Ich weinte vor Glück

 

Ein Mädchen betet am Buddha-Schrein im Kinderdorf
Ein Mädchen betet am Buddha-Schrein im Kinderdorf - Foto: Dominic Sansoni
Natürlich war es auch nicht immer einfach. Einige meine Kinder waren ja schon etwas älter, acht oder neun Jahre, als sie ins Kinderdorf kamen. Sie kamen aus schwierigen Verhältnissen und hatten viel durchgemacht. Sie brauchten Zeit, um sich im Kinderdorf einzugewöhnen und zu mir Vertrauen zu fassen. Doch ich gab ihnen all meine Liebe, und so begannen sie auch mich zu lieben.

 

Die schlimmste Zeit war, als zwei meiner Kinder schwer krank wurden. Eines meiner Kleinen litt an einer ernsten Nierenkrankheit, und später erkrankte einer meiner Jungen an Tuberkulose. Beide Male begleitete ich sie ins Krankenhaus und blieb bei ihnen, als sie dort behandelt wurden, um ihnen Mut zu machen. Ich selbst hatte entsetzliche Angst, eines meiner Kinder zu verlieren. Als die beiden wieder gesund wurden, weinte ich vor Glück.

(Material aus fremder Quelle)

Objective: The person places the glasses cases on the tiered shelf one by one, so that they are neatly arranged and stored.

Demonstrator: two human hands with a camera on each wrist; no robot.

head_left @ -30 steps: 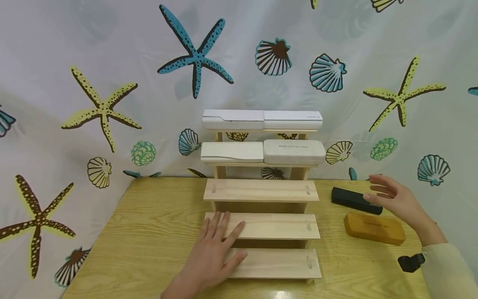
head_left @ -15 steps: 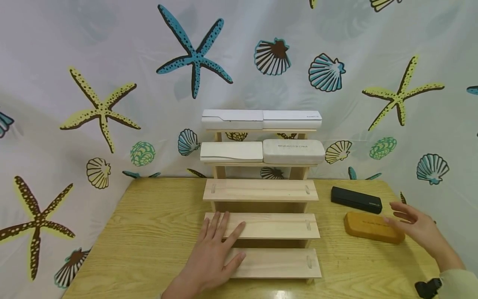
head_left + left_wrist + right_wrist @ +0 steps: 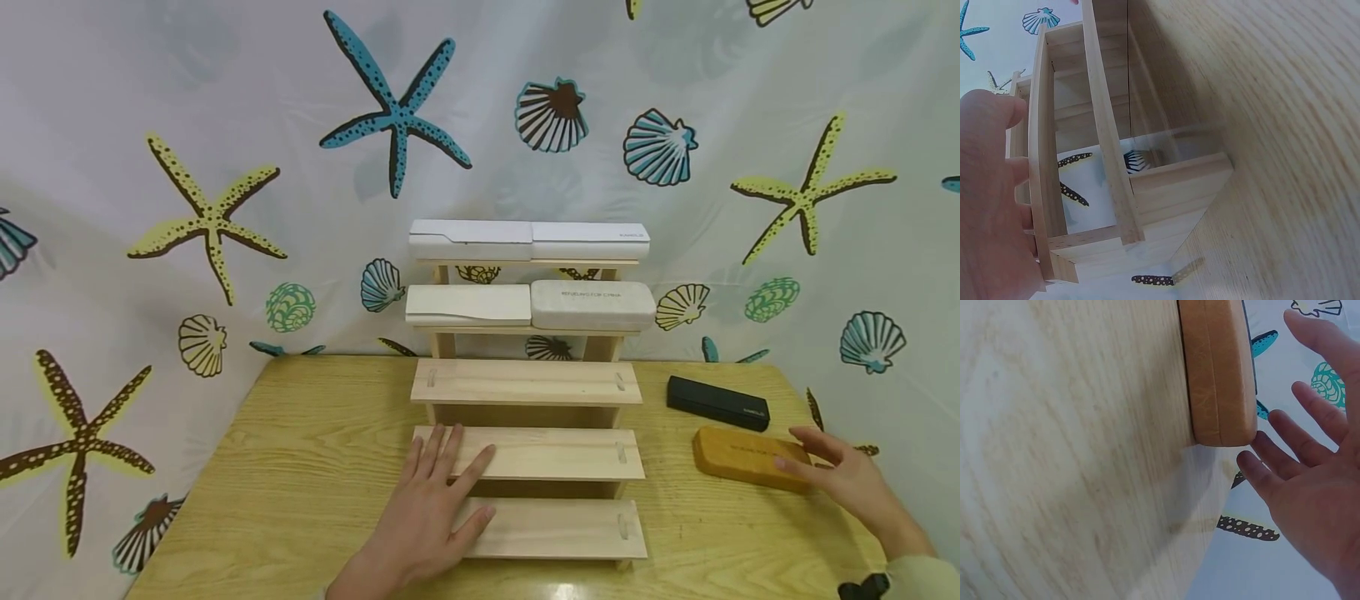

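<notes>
My left hand (image 3: 427, 508) rests palm down on the two lowest steps of a stepped wooden rack (image 3: 555, 454), its fingers straight and spread. In the left wrist view the hand (image 3: 991, 194) lies along the rack's edges (image 3: 1107, 137). At the right, my right hand (image 3: 855, 479) reaches to the right end of a mustard-tan glasses case (image 3: 750, 457) lying on the table. The right wrist view shows the fingers spread beside the end of the case (image 3: 1221, 375), not wrapped round it. Behind it lies a slim black case (image 3: 716, 402).
Two white cases, a left one (image 3: 468, 239) and a right one (image 3: 588, 242), fill the rack's top step. A cream case (image 3: 468, 304) and a pale grey case (image 3: 592, 304) sit one step below. The wood-grain table (image 3: 300, 467) meets a shell-patterned curtain (image 3: 225, 67).
My right hand has moved from above the black case to the right and down, to the right end of the tan case. My left hand has stayed in place on the rack.
</notes>
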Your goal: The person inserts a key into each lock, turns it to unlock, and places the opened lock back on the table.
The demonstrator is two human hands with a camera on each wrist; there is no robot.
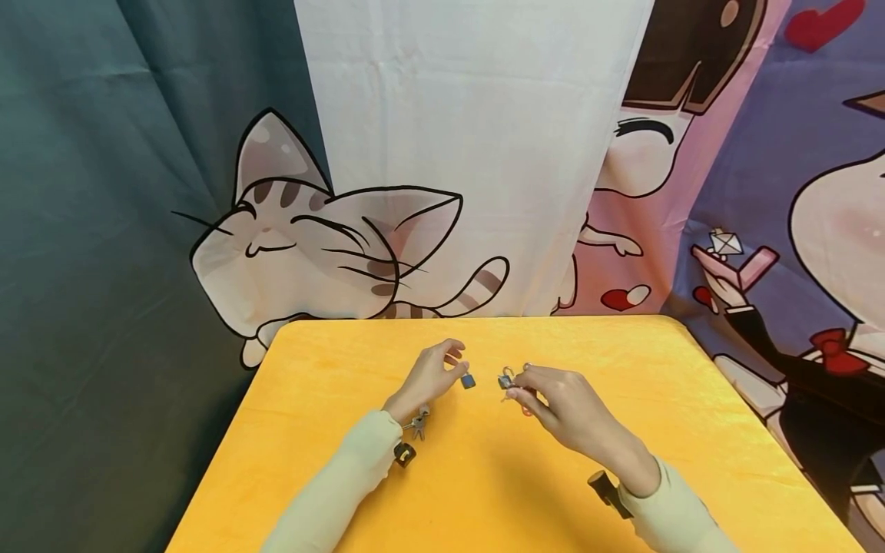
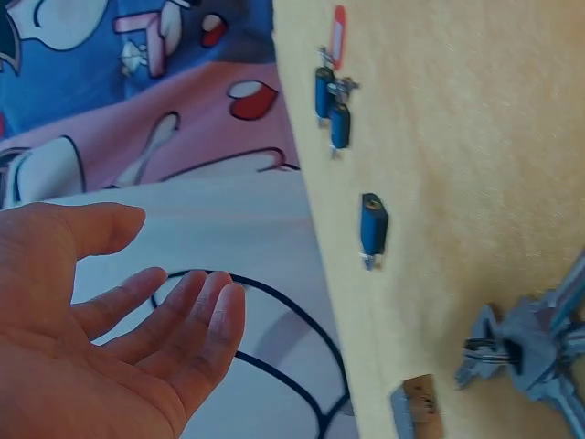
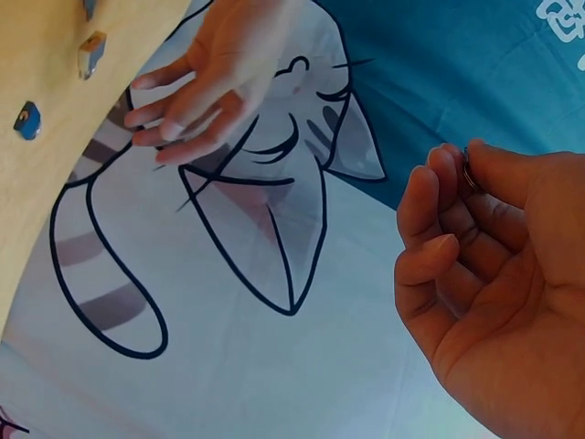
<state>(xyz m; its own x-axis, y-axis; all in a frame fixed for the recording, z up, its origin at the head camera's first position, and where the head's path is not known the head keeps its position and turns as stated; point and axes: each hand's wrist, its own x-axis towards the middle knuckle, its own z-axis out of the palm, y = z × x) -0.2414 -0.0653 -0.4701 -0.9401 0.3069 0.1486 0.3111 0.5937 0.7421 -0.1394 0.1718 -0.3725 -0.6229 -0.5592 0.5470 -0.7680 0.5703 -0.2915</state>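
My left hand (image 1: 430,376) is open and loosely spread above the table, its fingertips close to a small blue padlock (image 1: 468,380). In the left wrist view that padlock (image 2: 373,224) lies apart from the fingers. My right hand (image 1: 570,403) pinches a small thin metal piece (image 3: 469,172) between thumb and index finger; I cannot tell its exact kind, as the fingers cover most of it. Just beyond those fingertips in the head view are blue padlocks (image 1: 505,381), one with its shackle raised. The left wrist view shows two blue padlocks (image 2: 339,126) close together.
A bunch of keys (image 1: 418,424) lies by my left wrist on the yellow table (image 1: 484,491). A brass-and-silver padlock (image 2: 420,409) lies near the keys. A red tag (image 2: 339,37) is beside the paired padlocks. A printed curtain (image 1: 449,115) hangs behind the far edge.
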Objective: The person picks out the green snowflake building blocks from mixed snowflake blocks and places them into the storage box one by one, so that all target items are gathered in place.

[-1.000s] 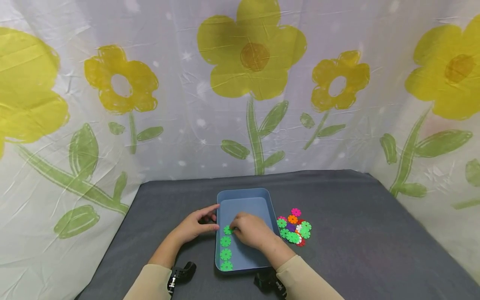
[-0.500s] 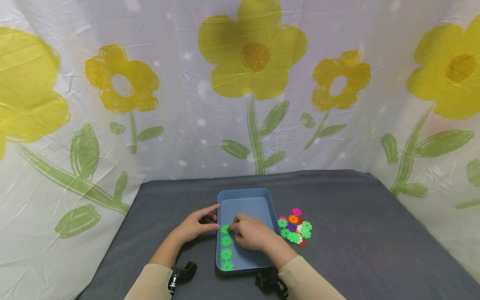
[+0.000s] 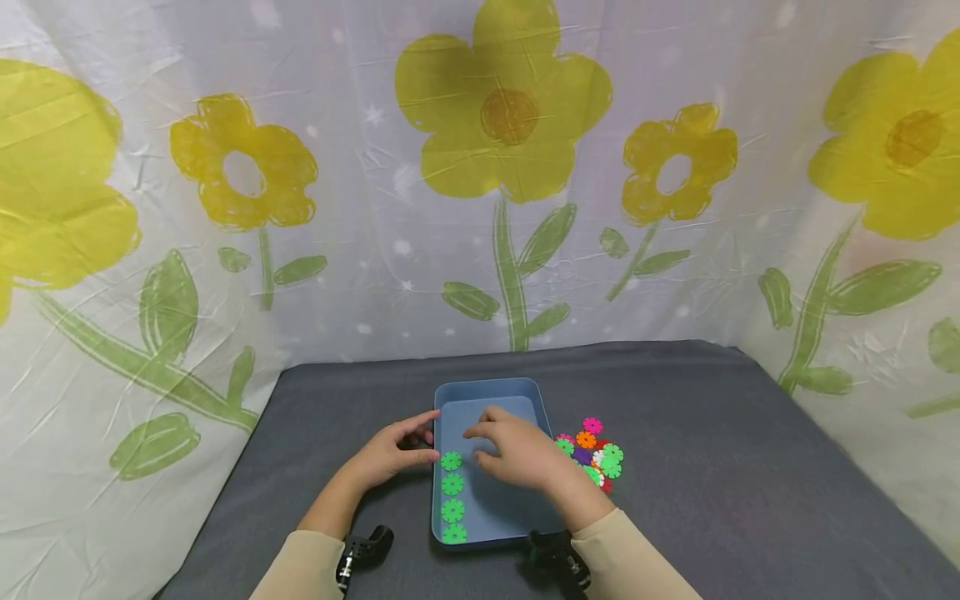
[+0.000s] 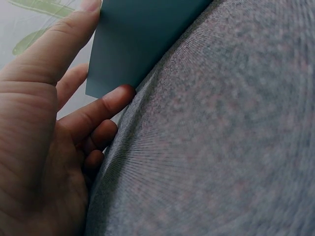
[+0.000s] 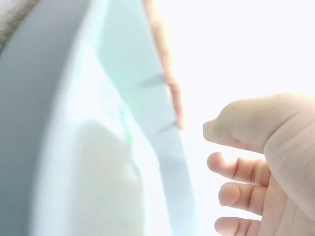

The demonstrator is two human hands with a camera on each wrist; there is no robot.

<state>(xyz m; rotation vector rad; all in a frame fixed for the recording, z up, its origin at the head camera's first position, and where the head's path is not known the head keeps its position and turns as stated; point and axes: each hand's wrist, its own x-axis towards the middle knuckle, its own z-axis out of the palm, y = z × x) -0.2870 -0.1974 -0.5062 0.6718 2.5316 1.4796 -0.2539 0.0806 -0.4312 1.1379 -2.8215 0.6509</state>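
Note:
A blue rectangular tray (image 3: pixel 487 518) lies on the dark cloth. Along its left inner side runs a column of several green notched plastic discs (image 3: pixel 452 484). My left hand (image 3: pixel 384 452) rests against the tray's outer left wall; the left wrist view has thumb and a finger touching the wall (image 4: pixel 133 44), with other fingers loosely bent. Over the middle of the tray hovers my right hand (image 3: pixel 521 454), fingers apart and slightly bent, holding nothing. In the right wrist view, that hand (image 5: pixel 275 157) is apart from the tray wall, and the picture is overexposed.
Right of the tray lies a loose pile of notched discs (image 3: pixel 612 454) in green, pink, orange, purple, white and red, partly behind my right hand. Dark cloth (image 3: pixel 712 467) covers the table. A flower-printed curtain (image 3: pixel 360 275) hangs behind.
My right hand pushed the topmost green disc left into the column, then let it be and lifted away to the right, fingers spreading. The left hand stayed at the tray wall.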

Das SOS-Kinderdorf ist meine Heimat

Heute bin ich im Ruhestand, doch ich lebe immer noch im Kinderdorf, das in all den Jahren zu meiner Heimat geworden ist. Ich wohne zusammen mit sieben anderen pensionierten Müttern in einem Haus im Dorf. Ich nehme dort am Alltag und vielen Aktivitäten teil und helfe, wo ich kann.

 

Spielende SOS-Kinder im Kinderdorf auf Sri Lanka
Einfach Kind sein: Spielende SOS-Kinder auf Sri Lanka - Foto: Sebastian Posingis
Meine Kinder besuchen mich regelmäßig, was meine größte Freude ist. Es erfüllt mich mit Stolz, wenn ich sehe, was aus ihnen geworden ist. Am schönsten ist es, wenn alle meine 18 Kinder bei mir zusammenkommen, zu besonderen Gelegenheiten, wie dem singhalesischen und dem tamilischen Neujahrfest.

 

Für so viele Jahre SOS-Mutter gewesen zu sein, hat mich viel gelehrt - und die Liebe meiner Kinder hat mir ein glückliches Leben geschenkt.